▸ **WHAT YOU HAVE TO DO**
The answer must consist of every line in the records below that contains the string "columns".

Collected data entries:
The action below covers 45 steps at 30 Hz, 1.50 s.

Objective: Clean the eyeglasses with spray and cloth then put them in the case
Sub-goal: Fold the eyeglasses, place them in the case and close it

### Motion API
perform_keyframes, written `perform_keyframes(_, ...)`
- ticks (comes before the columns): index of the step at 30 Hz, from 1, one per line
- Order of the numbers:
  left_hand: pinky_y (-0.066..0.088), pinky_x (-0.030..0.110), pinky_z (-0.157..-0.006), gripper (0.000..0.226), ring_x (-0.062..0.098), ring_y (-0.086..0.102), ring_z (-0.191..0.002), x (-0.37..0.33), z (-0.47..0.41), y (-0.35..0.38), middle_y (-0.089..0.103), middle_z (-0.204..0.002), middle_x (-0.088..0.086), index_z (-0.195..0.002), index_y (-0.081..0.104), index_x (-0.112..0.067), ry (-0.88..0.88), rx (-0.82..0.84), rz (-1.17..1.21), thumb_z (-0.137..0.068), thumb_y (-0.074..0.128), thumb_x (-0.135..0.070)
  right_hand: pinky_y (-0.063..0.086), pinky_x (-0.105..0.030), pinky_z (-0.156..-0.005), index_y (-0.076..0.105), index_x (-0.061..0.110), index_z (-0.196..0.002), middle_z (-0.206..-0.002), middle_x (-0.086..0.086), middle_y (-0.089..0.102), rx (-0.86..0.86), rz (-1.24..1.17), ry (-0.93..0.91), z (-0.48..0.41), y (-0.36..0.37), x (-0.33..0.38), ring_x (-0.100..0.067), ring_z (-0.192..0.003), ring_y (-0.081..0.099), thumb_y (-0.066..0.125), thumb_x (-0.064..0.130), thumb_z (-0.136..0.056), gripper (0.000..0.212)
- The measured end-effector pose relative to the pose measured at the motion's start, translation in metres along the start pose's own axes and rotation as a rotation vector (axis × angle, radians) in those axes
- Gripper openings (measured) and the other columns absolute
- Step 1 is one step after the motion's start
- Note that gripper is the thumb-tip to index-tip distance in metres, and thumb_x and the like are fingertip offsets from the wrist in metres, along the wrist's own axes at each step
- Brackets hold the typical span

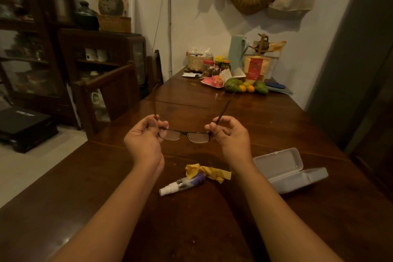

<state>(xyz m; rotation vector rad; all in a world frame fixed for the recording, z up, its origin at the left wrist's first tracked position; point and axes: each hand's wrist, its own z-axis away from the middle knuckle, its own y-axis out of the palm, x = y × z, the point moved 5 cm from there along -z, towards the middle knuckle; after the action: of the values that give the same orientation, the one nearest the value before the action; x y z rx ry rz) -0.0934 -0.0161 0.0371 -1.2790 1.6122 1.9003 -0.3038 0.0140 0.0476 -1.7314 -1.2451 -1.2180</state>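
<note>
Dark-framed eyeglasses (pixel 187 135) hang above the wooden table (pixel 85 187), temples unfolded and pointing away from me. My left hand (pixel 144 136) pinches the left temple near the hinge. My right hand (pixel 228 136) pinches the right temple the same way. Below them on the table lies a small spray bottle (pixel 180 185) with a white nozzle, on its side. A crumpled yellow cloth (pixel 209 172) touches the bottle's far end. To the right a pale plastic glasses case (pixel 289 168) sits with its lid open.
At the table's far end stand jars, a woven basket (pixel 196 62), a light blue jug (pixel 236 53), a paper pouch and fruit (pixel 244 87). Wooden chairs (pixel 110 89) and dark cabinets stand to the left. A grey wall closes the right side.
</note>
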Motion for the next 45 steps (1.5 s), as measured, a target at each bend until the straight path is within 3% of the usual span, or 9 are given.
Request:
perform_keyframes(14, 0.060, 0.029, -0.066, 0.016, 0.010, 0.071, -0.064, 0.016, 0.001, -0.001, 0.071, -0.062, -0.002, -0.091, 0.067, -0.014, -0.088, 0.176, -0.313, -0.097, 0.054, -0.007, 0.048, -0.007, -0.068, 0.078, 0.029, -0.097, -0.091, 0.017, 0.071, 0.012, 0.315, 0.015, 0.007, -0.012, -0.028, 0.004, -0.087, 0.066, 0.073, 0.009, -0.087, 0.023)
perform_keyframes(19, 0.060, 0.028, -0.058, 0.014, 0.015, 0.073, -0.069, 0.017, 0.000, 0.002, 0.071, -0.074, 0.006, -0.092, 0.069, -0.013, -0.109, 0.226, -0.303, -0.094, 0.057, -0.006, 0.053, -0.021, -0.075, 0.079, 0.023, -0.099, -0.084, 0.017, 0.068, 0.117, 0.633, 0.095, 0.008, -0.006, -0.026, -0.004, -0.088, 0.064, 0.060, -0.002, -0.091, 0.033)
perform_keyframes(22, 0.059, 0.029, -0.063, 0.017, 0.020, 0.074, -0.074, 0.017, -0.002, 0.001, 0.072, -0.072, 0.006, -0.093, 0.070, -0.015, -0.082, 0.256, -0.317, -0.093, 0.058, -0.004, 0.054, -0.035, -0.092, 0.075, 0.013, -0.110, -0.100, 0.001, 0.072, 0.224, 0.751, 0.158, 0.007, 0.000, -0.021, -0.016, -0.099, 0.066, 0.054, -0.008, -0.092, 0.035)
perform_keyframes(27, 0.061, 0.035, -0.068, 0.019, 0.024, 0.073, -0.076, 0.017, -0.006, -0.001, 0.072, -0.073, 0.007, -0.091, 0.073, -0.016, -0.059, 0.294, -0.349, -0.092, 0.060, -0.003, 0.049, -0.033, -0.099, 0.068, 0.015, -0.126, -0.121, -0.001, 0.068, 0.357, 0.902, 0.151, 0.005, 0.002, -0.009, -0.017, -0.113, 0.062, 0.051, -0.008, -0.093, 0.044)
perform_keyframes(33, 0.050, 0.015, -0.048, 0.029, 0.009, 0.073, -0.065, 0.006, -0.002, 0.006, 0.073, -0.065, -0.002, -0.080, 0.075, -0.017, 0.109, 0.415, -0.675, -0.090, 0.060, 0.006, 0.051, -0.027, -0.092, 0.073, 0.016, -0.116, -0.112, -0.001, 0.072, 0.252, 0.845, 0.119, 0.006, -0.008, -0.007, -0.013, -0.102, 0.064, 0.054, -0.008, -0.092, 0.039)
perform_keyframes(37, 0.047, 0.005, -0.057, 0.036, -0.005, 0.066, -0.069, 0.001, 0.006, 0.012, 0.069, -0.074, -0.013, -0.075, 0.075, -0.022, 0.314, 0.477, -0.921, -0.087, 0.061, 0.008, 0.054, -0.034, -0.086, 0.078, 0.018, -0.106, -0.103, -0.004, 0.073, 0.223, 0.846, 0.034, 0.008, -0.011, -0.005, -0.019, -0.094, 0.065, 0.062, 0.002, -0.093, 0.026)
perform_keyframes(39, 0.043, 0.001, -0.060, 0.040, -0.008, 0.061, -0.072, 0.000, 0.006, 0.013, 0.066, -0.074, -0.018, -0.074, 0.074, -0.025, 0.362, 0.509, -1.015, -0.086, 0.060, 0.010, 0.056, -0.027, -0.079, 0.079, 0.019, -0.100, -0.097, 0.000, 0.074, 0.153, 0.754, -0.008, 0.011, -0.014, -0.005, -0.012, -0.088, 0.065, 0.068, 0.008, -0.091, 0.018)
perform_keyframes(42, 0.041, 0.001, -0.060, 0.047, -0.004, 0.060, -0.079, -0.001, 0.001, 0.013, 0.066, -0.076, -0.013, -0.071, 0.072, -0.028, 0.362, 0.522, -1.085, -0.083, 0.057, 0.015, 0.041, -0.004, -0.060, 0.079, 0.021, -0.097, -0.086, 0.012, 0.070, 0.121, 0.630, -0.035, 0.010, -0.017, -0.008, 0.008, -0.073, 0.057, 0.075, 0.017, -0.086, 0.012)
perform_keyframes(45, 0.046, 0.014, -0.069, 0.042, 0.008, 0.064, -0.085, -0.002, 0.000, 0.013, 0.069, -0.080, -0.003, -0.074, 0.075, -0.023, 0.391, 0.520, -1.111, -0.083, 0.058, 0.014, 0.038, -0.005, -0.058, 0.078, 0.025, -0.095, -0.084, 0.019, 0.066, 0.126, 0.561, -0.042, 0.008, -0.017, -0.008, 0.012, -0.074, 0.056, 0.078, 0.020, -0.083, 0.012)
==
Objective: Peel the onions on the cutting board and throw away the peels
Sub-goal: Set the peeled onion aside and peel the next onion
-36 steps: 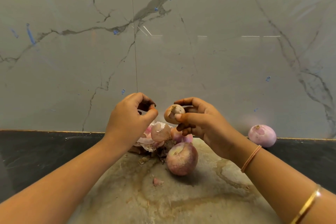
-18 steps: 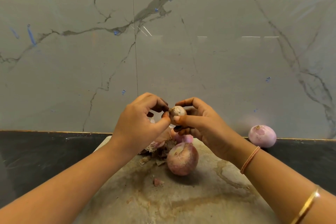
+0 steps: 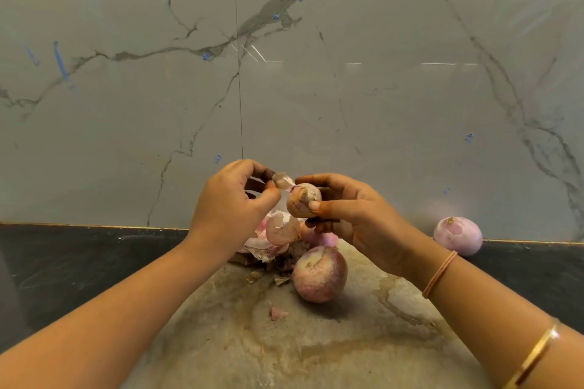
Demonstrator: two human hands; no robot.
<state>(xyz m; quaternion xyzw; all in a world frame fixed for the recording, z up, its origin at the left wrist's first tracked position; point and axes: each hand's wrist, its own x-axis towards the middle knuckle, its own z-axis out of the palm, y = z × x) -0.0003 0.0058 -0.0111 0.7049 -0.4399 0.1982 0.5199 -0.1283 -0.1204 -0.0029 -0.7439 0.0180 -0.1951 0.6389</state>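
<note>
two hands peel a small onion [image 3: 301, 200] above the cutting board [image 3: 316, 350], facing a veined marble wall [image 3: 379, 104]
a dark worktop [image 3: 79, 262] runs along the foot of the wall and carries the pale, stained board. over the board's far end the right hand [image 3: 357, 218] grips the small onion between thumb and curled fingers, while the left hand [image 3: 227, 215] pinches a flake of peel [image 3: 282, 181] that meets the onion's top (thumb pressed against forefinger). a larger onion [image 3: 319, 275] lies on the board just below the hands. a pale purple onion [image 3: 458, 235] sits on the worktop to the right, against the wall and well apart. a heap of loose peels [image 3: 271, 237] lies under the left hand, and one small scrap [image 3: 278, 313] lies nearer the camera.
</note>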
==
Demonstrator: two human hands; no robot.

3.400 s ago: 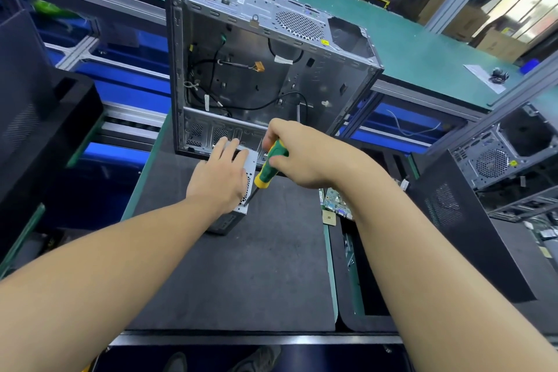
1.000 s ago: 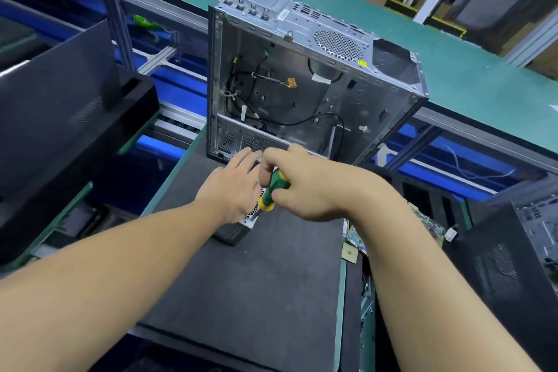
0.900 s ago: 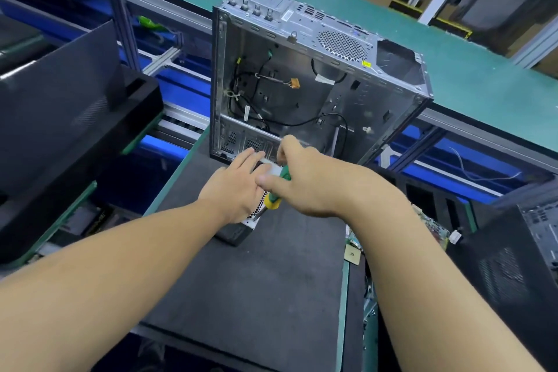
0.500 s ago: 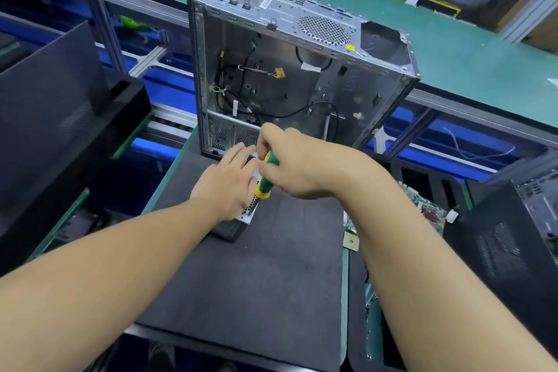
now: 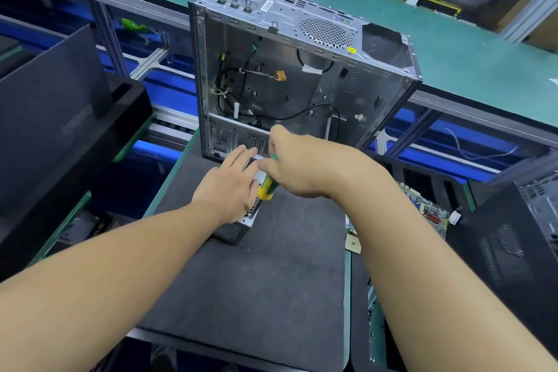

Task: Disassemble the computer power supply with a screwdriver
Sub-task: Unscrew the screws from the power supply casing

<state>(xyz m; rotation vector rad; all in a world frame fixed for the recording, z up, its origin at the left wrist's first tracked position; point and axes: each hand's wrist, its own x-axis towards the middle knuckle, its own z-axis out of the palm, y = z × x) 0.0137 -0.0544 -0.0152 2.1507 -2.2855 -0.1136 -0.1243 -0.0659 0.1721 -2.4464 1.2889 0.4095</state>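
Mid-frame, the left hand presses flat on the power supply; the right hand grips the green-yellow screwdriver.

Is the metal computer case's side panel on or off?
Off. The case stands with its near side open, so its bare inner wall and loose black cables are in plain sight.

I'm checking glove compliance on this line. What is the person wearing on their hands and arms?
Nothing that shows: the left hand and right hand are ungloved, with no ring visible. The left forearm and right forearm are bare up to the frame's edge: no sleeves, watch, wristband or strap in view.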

▸ **EXPECTED ANSWER**
- ticks (comes before the columns): index of the step at 30 Hz, from 1, one per line
- Gripper openings (measured) and the other columns absolute

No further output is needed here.